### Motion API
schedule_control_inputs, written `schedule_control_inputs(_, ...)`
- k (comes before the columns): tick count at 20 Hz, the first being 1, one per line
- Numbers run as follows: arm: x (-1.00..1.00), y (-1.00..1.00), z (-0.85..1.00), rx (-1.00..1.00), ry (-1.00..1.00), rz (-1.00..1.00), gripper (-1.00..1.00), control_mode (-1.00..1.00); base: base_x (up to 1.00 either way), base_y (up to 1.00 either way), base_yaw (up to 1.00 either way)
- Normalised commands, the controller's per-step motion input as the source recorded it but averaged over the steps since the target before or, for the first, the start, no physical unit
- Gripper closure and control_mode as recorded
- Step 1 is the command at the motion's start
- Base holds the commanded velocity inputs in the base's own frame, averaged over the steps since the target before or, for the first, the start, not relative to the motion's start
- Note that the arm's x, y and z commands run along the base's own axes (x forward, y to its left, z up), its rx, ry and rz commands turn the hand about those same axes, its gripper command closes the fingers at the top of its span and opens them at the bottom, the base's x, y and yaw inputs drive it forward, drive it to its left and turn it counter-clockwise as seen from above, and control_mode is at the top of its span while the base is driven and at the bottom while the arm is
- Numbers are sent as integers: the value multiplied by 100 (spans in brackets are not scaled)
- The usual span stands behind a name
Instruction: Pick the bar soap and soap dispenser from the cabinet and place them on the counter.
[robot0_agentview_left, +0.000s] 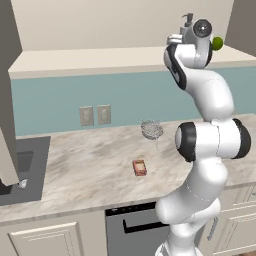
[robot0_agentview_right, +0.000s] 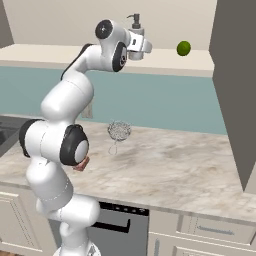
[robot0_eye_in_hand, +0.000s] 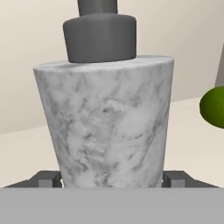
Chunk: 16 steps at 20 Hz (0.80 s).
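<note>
Raised high to the cabinet (robot0_agentview_right: 165, 59) shelf, with the gripper (robot0_eye_in_hand: 112, 178) pushed right up around the soap dispenser (robot0_eye_in_hand: 107, 122). Straight ahead between the two fingertips (robot0_eye_in_hand: 47, 178), dispenser body dead centre, one tip showing on each side of its base. Jaws wide, flanking the marbled grey body; no clear sign of contact yet on either flank, so not possible to call it a firm grasp, more likely spread and about to close. Long axis of the dispenser upright, running from the fingertips toward the dark pump head (robot0_eye_in_hand: 99, 35) above, square to the closing line of the jaws. Standing on the cream shelf, not lifted. Off to one side of the gripper, well apart, a green lime (robot0_eye_in_hand: 214, 107) on the same shelf, not part of the job.

Far below the gripper, lying flat on the counter (robot0_agentview_left: 90, 165): the bar soap (robot0_agentview_left: 139, 167), apparently already delivered. Beside it, a wire-mesh ball (robot0_agentview_left: 151, 129). Likely next: squeeze, lift clear of the shelf, carry down to the counter.
</note>
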Motion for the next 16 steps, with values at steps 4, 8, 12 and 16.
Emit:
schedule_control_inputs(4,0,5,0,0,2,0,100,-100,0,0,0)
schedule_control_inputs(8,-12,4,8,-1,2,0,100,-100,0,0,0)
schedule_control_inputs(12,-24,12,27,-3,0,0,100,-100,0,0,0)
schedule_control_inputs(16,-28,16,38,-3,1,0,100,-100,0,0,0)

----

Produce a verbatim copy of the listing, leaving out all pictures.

ANSWER SPACE |
### Motion API
schedule_control_inputs, written `schedule_control_inputs(_, ...)`
- k (comes before the columns): tick count at 20 Hz, the first being 1, one per line
- Numbers run as follows: arm: x (-1.00..1.00), y (-1.00..1.00), z (-0.85..1.00), rx (-1.00..1.00), ry (-1.00..1.00), rz (-1.00..1.00), gripper (-1.00..1.00), control_mode (-1.00..1.00); base: base_x (up to 1.00 either way), base_y (up to 1.00 either way), base_yaw (up to 1.00 either way)
- Normalised commands, the controller's per-step motion input as the source recorded it but averaged over the steps since the target before or, for the first, the start, no physical unit
- Gripper closure and control_mode as recorded
- Step 1 is the command at the motion's start
- Base holds the commanded velocity inputs in the base's own frame, averaged over the steps since the target before or, for the first, the start, not relative to the motion's start
- Note that the arm's x, y and z commands run along the base's own axes (x forward, y to its left, z up), its rx, ry and rz commands turn the hand about those same axes, its gripper command closes the fingers at the top of its span and opens them at the bottom, the base's x, y and yaw inputs drive it forward, drive it to its left and turn it counter-clockwise as seen from above, and control_mode is at the top of its span while the base is driven and at the bottom while the arm is
- Numbers are sent as integers: the value multiplied by 100 (spans in brackets are not scaled)
- The usual span stands behind a name
Instruction: Pick the bar soap and soap dispenser from the cabinet and place them on the counter.
[robot0_agentview_left, +0.000s] 
[robot0_agentview_right, +0.000s] 
[robot0_eye_in_hand, +0.000s] 
Chunk: 16 steps at 20 Hz (0.80 s).
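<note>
Raised high to the cabinet (robot0_agentview_right: 165, 59) shelf, with the gripper (robot0_eye_in_hand: 112, 178) pushed right up around the soap dispenser (robot0_eye_in_hand: 107, 122). Straight ahead between the two fingertips (robot0_eye_in_hand: 47, 178), dispenser body dead centre, one tip showing on each side of its base. Jaws wide, flanking the marbled grey body; no clear sign of contact yet on either flank, so not possible to call it a firm grasp, more likely spread and about to close. Long axis of the dispenser upright, running from the fingertips toward the dark pump head (robot0_eye_in_hand: 99, 35) above, square to the closing line of the jaws. Standing on the cream shelf, not lifted. Off to one side of the gripper, well apart, a green lime (robot0_eye_in_hand: 214, 107) on the same shelf, not part of the job.

Far below the gripper, lying flat on the counter (robot0_agentview_left: 90, 165): the bar soap (robot0_agentview_left: 139, 167), apparently already delivered. Beside it, a wire-mesh ball (robot0_agentview_left: 151, 129). Likely next: squeeze, lift clear of the shelf, carry down to the counter.
</note>
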Motion for the next 16 steps, with values at steps 4, 8, 12 and 16.
Emit:
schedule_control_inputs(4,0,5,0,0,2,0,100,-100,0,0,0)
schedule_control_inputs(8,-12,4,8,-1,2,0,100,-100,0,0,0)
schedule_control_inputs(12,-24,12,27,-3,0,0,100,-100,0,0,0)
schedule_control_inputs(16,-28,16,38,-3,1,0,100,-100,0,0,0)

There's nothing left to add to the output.